**Exercise aim**.
Range to reproduce from the entries below: the line with "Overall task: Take", the line with "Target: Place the", and every line in between. Give them exactly and give nothing else.
-- Opening Marker --
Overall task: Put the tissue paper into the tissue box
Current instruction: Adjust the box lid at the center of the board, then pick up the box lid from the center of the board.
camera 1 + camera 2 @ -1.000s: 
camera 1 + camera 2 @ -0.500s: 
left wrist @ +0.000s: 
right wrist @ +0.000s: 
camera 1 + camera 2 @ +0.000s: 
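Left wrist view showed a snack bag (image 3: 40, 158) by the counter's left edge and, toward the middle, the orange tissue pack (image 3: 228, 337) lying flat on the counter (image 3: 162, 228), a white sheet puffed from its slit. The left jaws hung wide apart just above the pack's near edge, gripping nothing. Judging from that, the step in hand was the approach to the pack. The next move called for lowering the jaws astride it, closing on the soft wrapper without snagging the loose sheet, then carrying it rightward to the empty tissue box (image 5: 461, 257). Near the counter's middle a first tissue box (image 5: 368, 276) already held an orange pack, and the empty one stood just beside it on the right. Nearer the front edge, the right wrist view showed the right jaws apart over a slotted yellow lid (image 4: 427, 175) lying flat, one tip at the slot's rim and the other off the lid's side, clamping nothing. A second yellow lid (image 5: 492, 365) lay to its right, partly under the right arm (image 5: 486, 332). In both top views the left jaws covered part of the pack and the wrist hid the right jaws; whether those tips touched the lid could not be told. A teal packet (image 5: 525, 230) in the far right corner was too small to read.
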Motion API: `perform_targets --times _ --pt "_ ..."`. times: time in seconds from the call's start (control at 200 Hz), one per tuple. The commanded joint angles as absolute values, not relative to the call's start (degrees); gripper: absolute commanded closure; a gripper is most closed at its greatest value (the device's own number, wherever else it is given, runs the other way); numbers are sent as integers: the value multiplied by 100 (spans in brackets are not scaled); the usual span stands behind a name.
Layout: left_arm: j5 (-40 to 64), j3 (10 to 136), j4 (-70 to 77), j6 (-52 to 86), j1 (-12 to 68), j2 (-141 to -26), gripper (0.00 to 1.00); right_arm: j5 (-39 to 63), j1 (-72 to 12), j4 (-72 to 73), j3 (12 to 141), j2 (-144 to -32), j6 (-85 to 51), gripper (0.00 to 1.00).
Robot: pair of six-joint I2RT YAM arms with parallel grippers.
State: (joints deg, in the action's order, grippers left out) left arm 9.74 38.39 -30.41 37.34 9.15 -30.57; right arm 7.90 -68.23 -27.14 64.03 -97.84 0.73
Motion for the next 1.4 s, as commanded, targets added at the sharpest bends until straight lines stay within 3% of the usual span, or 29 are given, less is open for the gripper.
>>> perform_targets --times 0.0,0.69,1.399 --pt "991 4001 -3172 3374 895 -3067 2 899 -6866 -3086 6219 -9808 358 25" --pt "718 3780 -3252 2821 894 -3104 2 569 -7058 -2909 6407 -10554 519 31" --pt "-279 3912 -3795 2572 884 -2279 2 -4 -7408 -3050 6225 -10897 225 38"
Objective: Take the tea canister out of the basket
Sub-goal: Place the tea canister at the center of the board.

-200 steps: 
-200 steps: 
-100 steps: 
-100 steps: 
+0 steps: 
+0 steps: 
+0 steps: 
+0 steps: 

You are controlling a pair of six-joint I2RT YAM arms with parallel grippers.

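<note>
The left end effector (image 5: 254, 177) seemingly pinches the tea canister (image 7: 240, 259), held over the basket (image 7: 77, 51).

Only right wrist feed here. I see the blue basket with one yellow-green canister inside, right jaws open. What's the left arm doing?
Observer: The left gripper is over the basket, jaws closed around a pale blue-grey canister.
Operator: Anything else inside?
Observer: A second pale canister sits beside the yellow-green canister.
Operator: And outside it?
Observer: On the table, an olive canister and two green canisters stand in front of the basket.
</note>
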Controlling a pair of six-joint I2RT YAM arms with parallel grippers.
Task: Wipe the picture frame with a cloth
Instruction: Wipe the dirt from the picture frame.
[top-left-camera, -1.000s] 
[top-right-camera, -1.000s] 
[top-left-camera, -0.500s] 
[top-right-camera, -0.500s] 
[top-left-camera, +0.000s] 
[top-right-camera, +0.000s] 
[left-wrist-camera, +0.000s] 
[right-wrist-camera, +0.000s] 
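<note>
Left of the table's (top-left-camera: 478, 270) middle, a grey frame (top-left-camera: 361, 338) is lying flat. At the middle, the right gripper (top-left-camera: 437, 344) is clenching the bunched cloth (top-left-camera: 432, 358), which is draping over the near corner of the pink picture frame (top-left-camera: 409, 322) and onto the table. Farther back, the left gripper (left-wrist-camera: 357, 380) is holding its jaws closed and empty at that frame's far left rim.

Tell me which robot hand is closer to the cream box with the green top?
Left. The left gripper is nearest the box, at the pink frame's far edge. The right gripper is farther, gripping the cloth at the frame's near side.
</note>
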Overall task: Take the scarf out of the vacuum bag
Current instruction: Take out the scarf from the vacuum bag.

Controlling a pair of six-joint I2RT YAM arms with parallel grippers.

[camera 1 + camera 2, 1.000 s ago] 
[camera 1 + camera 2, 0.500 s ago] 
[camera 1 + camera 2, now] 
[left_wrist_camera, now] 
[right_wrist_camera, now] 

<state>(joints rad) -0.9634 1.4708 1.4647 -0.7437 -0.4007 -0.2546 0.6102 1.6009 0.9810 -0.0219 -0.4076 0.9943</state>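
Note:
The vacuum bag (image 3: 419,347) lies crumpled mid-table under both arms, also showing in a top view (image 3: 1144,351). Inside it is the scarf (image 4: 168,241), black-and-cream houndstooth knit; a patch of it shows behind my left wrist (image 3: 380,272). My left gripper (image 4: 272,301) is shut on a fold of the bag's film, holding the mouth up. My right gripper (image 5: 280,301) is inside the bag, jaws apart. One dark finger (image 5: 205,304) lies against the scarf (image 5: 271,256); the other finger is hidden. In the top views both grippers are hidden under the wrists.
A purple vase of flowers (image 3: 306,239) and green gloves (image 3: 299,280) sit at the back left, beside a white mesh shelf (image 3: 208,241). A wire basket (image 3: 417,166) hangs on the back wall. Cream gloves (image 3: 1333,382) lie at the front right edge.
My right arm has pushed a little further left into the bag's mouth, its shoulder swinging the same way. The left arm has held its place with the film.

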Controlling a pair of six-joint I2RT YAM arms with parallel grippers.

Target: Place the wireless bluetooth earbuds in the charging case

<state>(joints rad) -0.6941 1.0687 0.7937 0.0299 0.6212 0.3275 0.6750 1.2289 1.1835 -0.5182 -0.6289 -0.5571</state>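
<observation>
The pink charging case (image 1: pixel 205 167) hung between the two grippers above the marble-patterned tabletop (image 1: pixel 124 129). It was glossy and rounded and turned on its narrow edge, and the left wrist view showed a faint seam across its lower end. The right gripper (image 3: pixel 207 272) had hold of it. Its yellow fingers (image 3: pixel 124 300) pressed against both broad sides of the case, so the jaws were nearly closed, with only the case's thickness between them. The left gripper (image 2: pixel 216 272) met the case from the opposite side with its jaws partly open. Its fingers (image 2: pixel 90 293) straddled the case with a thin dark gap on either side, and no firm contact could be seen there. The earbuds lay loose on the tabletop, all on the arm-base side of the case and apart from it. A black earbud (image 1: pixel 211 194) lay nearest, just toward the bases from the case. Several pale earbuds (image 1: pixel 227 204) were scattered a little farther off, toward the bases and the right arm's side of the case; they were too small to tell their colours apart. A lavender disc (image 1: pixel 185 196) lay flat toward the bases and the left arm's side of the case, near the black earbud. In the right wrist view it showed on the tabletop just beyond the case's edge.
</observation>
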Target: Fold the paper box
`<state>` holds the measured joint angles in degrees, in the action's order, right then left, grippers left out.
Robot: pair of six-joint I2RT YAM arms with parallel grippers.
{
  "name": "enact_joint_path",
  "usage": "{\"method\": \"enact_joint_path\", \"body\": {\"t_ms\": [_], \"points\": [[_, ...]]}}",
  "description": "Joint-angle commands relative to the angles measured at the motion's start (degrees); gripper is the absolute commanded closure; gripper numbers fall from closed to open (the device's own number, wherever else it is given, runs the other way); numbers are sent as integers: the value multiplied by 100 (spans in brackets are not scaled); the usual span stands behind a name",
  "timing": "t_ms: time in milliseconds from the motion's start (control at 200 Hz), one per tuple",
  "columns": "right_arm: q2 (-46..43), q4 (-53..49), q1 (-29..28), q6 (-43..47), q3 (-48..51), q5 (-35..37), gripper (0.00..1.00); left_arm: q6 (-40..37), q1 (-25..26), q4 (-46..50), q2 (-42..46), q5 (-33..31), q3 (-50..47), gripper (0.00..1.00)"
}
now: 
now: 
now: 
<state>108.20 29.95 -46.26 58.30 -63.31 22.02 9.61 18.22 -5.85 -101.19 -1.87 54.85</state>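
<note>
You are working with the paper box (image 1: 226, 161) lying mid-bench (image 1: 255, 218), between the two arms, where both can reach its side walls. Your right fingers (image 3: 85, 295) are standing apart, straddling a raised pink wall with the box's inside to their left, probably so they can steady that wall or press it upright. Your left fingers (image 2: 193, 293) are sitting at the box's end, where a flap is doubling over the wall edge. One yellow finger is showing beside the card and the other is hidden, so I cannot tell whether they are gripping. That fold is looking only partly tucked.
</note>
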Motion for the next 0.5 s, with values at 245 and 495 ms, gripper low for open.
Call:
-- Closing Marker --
**Task solution**.
Overall task: Take the scarf out of the vacuum bag
Current instruction: Take out the scarf from the vacuum bag.

Controlling a pair of six-joint I2RT YAM arms with parallel grippers.

[camera 1 + camera 2, 1.000 s ago] 
[camera 1 + camera 2, 0.500 s ago] 
[camera 1 + camera 2, now] 
[left_wrist_camera, now] 
[right_wrist_camera, now] 

<state>(joints rad) -0.9634 1.4708 1.4647 -0.7437 -0.4007 -0.2546 0.6102 1.6009 0.9810 -0.0219 -0.4076 0.9943</state>
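Note:
The vacuum bag (image 3: 419,347) lies crumpled mid-table under both arms, also showing in a top view (image 3: 1144,351). Inside it is the scarf (image 4: 168,241), black-and-cream houndstooth knit; a patch of it shows behind my left wrist (image 3: 380,272). My left gripper (image 4: 272,301) is shut on a fold of the bag's film, holding the mouth up. My right gripper (image 5: 280,301) is inside the bag, jaws apart. One dark finger (image 5: 205,304) lies against the scarf (image 5: 271,256); the other finger is hidden. In the top views both grippers are hidden under the wrists.
A purple vase of flowers (image 3: 306,239) and green gloves (image 3: 299,280) sit at the back left, beside a white mesh shelf (image 3: 208,241). A wire basket (image 3: 417,166) hangs on the back wall. Cream gloves (image 3: 1333,382) lie at the front right edge.
My right arm has pushed a little further left into the bag's mouth, its shoulder swinging the same way. The left arm has held its place with the film.
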
Controlling a pair of six-joint I2RT YAM arms with parallel grippers.

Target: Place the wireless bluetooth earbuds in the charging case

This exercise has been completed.